→ REQUIRED WORK:
Work through the listing below and give again exactly the lines from the one with "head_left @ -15" to the one with "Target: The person", both ends included. All other lines and all pictures stay out.

- Opening Delimiter -

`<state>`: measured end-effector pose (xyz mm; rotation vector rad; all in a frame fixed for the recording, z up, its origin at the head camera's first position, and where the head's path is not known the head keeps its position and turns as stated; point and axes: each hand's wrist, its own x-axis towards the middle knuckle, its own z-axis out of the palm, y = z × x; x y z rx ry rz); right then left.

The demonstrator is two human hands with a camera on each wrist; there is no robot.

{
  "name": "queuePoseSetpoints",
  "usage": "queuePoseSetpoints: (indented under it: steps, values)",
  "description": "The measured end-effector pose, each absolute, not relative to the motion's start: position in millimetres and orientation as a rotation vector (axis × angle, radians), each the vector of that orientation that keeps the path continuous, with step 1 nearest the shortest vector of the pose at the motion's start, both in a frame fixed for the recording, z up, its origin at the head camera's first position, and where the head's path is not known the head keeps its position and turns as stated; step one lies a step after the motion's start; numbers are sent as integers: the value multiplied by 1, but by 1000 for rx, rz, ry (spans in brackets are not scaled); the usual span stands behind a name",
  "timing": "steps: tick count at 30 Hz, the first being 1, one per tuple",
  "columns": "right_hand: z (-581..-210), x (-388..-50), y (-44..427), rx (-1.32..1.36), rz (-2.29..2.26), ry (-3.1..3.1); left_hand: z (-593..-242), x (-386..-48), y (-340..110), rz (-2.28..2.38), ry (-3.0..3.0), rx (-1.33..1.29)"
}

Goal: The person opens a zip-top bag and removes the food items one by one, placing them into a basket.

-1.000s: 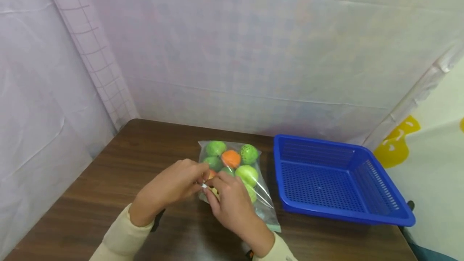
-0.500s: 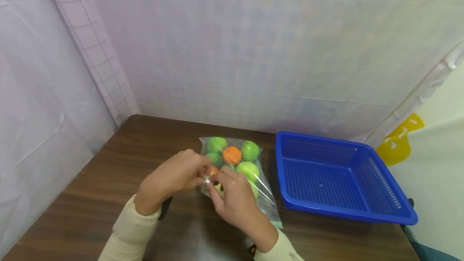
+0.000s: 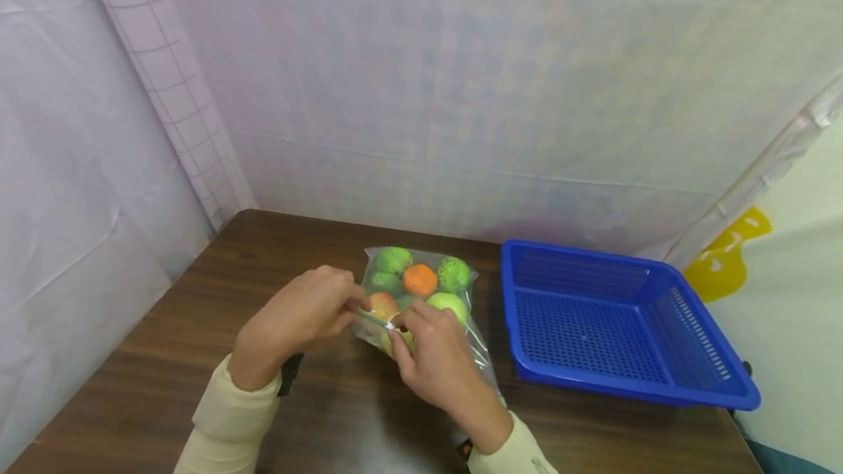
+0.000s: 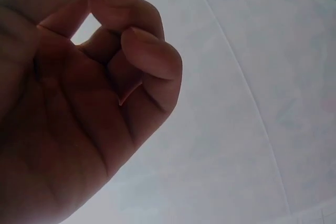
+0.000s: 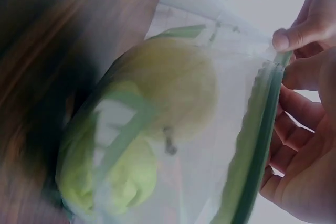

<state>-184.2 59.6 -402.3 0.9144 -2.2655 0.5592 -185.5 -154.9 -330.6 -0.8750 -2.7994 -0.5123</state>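
A clear zip bag [image 3: 485,360] full of fruit lies on the table; its green zip strip [image 5: 258,129] is lifted toward me. My left hand [image 3: 299,317] pinches the strip's left part. A little to the right, my right hand [image 3: 431,353] pinches the strip by a small white piece [image 3: 389,325]. Through the plastic show an orange fruit [image 3: 420,280], a reddish fruit [image 3: 383,306] and several green ones [image 3: 454,274]. The right wrist view has a pale yellow round fruit [image 5: 181,87] with a dark stem inside. Curled left fingers [image 4: 152,59] fill much of the left wrist view.
A blue perforated plastic basket [image 3: 579,388] stands to the right of the bag, at the table's right edge. The brown wooden table [image 3: 165,357] is bordered by pale cloth walls [image 3: 461,93] behind and at the left.
My left hand has drawn slightly left and away from the right hand. A stretch of the zip strip now shows between them. The fruit has stayed nearly in place.
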Motion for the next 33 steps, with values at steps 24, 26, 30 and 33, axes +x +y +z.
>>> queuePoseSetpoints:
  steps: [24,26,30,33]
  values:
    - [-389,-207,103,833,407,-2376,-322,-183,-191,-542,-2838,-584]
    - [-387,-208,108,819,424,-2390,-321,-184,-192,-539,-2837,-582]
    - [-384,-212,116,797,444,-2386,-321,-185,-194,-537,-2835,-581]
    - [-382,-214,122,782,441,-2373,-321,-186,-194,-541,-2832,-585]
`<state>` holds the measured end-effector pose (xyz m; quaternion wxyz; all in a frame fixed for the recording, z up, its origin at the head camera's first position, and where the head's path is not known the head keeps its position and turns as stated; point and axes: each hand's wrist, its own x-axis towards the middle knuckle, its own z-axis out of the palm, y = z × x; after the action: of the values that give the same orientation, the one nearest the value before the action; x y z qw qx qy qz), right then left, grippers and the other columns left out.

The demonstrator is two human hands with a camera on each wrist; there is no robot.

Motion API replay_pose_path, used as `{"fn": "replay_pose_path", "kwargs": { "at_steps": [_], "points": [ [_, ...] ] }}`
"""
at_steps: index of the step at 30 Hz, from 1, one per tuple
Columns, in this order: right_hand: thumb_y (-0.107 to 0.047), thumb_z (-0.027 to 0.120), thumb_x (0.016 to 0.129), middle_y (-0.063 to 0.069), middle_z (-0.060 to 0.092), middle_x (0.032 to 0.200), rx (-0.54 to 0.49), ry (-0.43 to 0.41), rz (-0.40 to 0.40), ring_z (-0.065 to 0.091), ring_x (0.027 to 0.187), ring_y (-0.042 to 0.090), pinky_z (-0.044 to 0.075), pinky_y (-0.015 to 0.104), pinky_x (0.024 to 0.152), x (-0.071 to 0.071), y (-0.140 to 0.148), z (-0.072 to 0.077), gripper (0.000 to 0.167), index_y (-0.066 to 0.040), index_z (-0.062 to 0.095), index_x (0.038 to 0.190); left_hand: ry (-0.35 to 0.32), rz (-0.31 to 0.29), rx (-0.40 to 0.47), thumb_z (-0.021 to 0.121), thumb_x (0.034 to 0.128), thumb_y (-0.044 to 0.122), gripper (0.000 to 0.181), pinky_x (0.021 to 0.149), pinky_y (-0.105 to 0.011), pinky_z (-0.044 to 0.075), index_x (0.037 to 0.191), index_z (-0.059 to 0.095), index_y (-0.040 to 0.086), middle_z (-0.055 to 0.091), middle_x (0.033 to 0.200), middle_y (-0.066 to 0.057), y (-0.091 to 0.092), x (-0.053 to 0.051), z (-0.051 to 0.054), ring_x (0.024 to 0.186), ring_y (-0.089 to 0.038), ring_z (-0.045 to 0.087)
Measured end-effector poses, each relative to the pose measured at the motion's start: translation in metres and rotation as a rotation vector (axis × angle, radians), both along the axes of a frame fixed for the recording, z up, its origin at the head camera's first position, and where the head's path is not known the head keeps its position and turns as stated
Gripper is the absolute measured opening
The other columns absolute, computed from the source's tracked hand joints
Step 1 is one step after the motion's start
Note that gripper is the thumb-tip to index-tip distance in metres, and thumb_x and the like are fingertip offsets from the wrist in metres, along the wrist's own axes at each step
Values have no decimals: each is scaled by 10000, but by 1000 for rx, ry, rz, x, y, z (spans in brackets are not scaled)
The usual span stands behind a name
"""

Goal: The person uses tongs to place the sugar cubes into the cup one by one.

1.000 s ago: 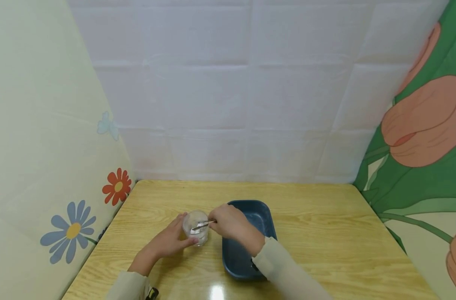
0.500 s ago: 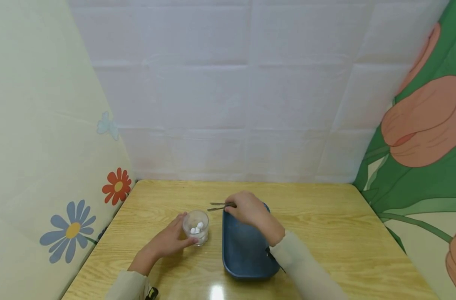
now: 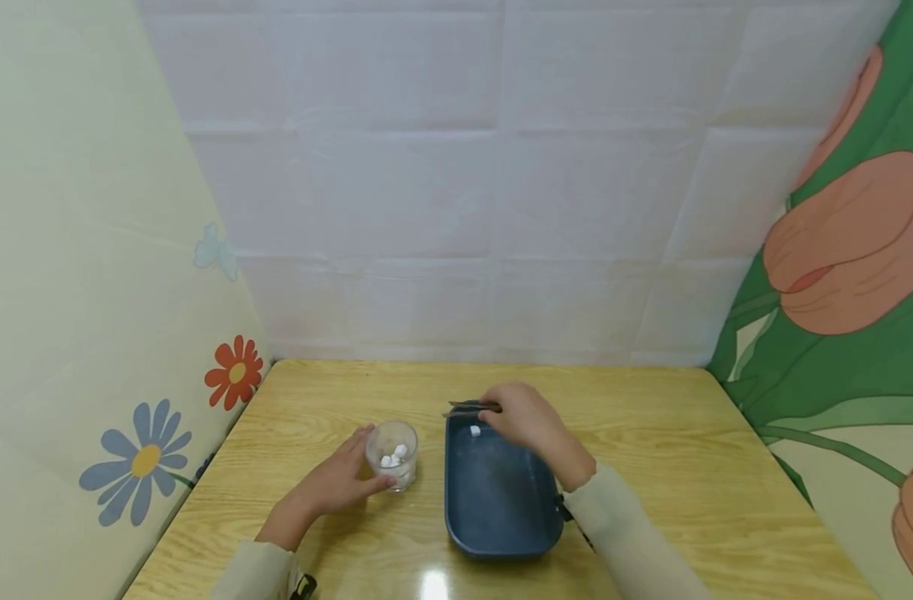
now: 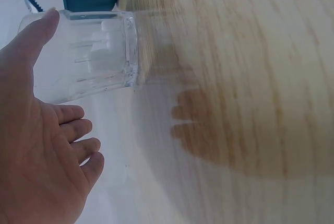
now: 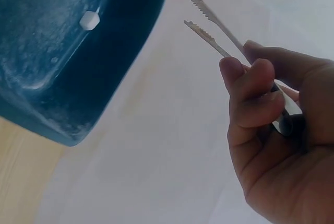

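My left hand (image 3: pixel 338 482) holds a clear glass (image 3: pixel 391 442) on the table, thumb on the near side and fingertips on the far side. In the left wrist view, several small white cubes (image 4: pixel 107 46) lie at the bottom of the glass. With my right hand (image 3: pixel 522 417) I grip small metal tongs (image 5: pixel 229 41) by their closed end. Their serrated tips are spread and hold nothing, just over the far rim of the dark blue tray (image 3: pixel 501 500). One white cube (image 5: pixel 90 21) sits on the tray floor, close to its far end.
A light wooden table (image 3: pixel 666 467) bears the glass and the tray, the tray to the right of the glass. Behind the table hangs a white cloth (image 3: pixel 456 208). Flower-printed cloths (image 3: pixel 854 275) stand at both sides.
The tongs have come up out of the glass and moved right, to the tray's far end. A white cube in the tray now shows, where my right hand was before. My left hand stays put.
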<state>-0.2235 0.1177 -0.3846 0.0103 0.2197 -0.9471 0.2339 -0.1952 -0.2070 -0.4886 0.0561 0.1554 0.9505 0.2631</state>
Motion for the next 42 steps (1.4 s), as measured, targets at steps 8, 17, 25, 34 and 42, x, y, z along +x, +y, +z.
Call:
{"fn": "replay_pose_path", "kwargs": {
  "at_steps": [8, 17, 25, 34, 42],
  "points": [
    [-205, 709, 966, 87, 747, 1120, 7, -22, -34, 706, 991, 250, 579, 435, 841, 0, 8, -5, 245, -63, 762, 1158, -4, 0, 1, 668, 874, 662, 1050, 1169, -619, 279, 1592, 266, 9, 243, 1646, -221, 0, -1, 1, 1515, -424, 224],
    [-192, 718, 957, 86, 753, 1095, 28, -39, -51, 711, 945, 231, 584, 414, 813, -1, 11, -11, 241, -52, 764, 1146, -8, -5, -1, 655, 881, 668, 1057, 1170, -616, 279, 1595, 249, 3, 231, 1653, -212, -1, 0, 0, 1520, -419, 212],
    [-206, 718, 958, 77, 753, 1093, 29, -63, -63, 710, 932, 219, 585, 413, 810, -4, 16, -19, 232, -71, 768, 1141, 0, -5, 2, 655, 883, 662, 1045, 1161, -628, 285, 1591, 261, 2, 243, 1647, -220, -1, 0, -1, 1511, -432, 229],
    [-171, 722, 950, 94, 753, 1081, 51, -76, -66, 714, 931, 241, 585, 420, 804, -8, 20, -26, 243, -31, 758, 1145, -11, -2, 0, 664, 887, 646, 1042, 1161, -623, 292, 1594, 251, 2, 238, 1648, -221, -1, 1, 0, 1511, -430, 231],
    [-183, 732, 942, 90, 754, 1059, 75, -86, -73, 712, 918, 239, 583, 417, 803, -11, 20, -33, 251, -29, 759, 1138, -13, 7, 0, 657, 880, 665, 1053, 1169, -611, 287, 1600, 245, 16, 234, 1654, -203, -1, 0, -1, 1516, -411, 230]
  ]
}}
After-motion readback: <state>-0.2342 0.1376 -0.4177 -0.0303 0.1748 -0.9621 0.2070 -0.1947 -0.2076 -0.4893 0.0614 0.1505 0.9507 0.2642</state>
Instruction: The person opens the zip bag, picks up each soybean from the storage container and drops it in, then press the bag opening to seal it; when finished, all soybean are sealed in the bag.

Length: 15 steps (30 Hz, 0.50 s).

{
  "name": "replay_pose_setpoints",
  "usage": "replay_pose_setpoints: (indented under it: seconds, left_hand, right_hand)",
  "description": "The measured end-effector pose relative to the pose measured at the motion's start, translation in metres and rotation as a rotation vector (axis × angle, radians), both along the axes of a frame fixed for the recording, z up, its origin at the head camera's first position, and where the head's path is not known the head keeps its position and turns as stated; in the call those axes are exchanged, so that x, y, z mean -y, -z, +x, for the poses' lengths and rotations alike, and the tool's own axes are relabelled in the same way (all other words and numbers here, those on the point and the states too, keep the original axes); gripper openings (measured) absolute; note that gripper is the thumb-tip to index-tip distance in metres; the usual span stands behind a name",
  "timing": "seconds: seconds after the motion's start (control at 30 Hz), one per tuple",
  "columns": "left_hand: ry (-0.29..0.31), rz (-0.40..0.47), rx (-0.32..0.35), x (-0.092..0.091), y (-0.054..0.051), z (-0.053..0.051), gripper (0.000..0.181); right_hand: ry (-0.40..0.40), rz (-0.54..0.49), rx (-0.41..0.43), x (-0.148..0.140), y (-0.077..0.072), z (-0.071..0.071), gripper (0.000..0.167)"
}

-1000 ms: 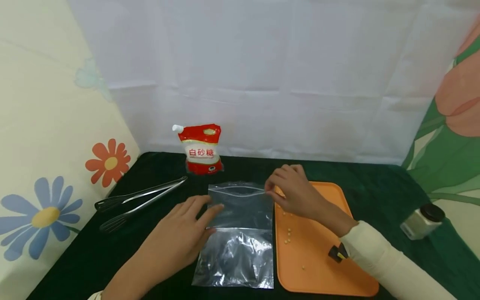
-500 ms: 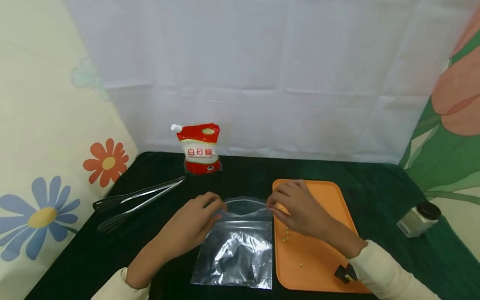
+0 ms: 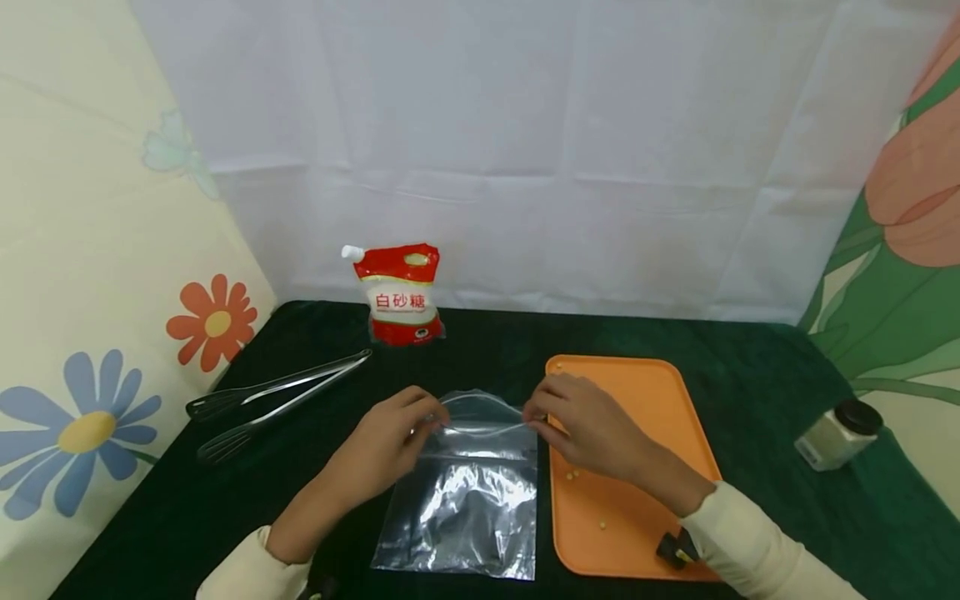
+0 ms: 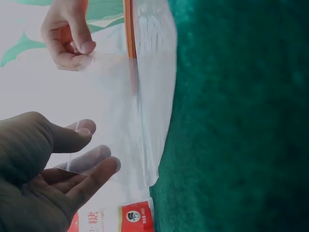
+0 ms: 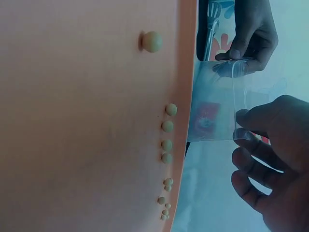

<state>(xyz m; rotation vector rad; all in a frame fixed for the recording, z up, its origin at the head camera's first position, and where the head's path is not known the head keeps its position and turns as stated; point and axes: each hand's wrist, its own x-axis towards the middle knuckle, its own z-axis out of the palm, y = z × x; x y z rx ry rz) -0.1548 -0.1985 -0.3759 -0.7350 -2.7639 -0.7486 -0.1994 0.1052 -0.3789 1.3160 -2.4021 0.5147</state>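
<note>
A clear zip-lock bag (image 3: 472,508) lies on the dark green cloth, its mouth edge lifted and parted into a loop. My left hand (image 3: 390,437) pinches the left end of that mouth. At the opposite end, my right hand (image 3: 588,425) pinches the bag's edge between thumb and forefinger, over the orange tray. In the left wrist view the clear film of the bag (image 4: 113,111) stretches between both hands. From the right wrist, its film (image 5: 212,106) stands beside the tray's rim. No contents show in the bag.
The orange tray (image 3: 637,533) sits right of the bag, with several small round yellowish beads (image 5: 167,126) along its left side. Metal tongs (image 3: 281,400) lie at left. A red-and-white sugar pouch (image 3: 405,300) stands behind. A black-lidded jar (image 3: 836,437) lies tilted at far right.
My left hand has come to the bag's upper left corner and taken hold of it. The mouth edge has been lifted and drawn toward me, and its opening looks wider and rounder.
</note>
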Motion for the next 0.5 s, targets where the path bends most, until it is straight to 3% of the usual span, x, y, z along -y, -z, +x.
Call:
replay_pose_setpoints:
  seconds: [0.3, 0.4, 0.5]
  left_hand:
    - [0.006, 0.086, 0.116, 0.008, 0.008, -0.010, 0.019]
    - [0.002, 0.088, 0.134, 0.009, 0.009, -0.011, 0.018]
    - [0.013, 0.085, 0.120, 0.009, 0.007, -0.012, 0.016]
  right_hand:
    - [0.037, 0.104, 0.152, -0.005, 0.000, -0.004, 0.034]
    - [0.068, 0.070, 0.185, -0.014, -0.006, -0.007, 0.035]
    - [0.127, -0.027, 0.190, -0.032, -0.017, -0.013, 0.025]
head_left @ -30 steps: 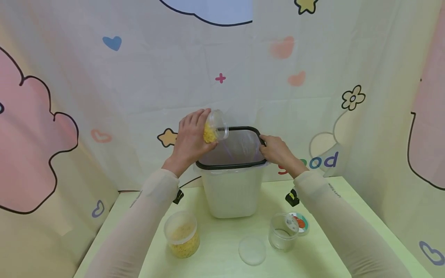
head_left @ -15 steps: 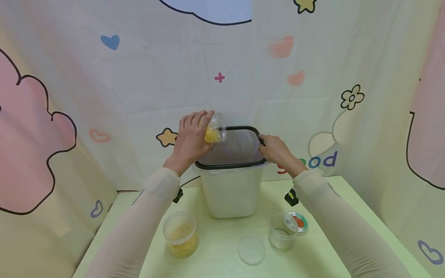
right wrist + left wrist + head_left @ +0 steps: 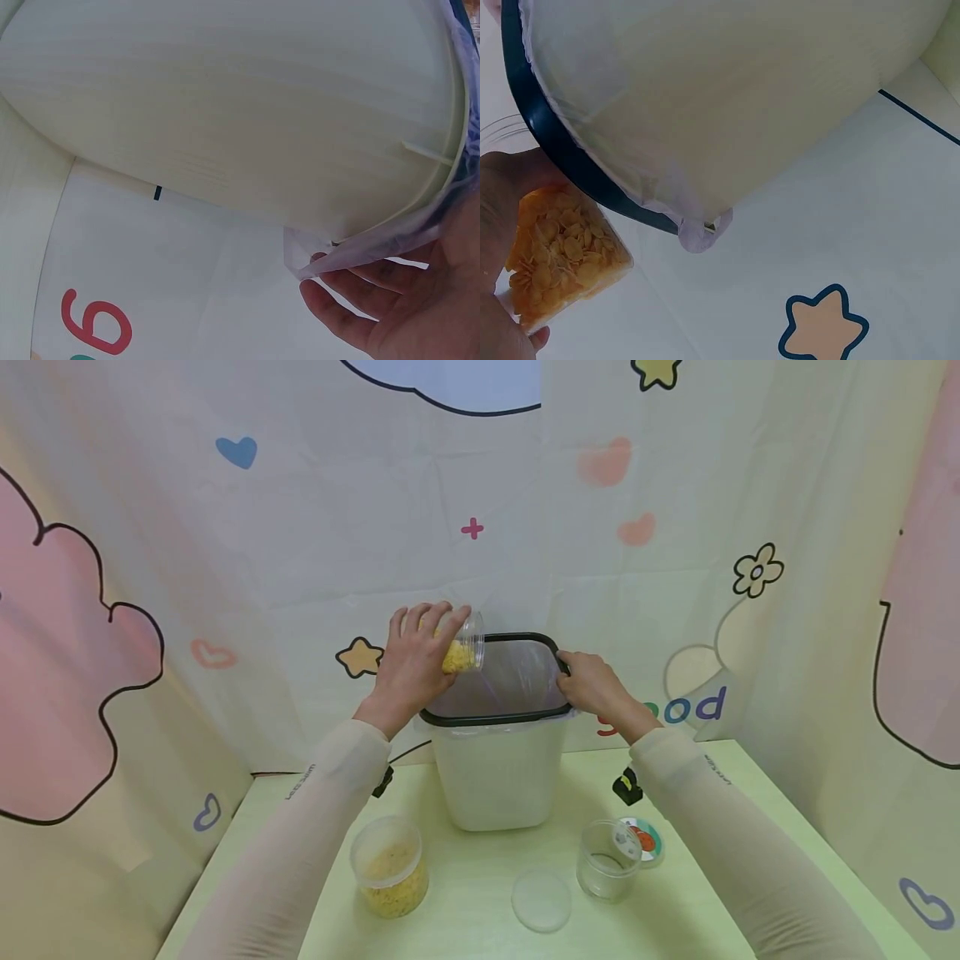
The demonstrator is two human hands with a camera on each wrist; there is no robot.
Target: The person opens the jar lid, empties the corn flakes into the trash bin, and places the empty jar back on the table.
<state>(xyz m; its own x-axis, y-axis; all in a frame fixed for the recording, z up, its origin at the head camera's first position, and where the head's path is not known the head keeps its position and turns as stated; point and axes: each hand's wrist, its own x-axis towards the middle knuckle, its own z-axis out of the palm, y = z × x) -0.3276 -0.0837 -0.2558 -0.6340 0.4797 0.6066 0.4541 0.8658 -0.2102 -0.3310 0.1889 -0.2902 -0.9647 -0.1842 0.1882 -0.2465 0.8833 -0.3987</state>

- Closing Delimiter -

→ ANSWER BELOW:
head_left @ -15 steps: 
right wrist + left wrist + head_left @ +0 steps: 
The demonstrator is two human hands with a camera on each wrist; there is no robot.
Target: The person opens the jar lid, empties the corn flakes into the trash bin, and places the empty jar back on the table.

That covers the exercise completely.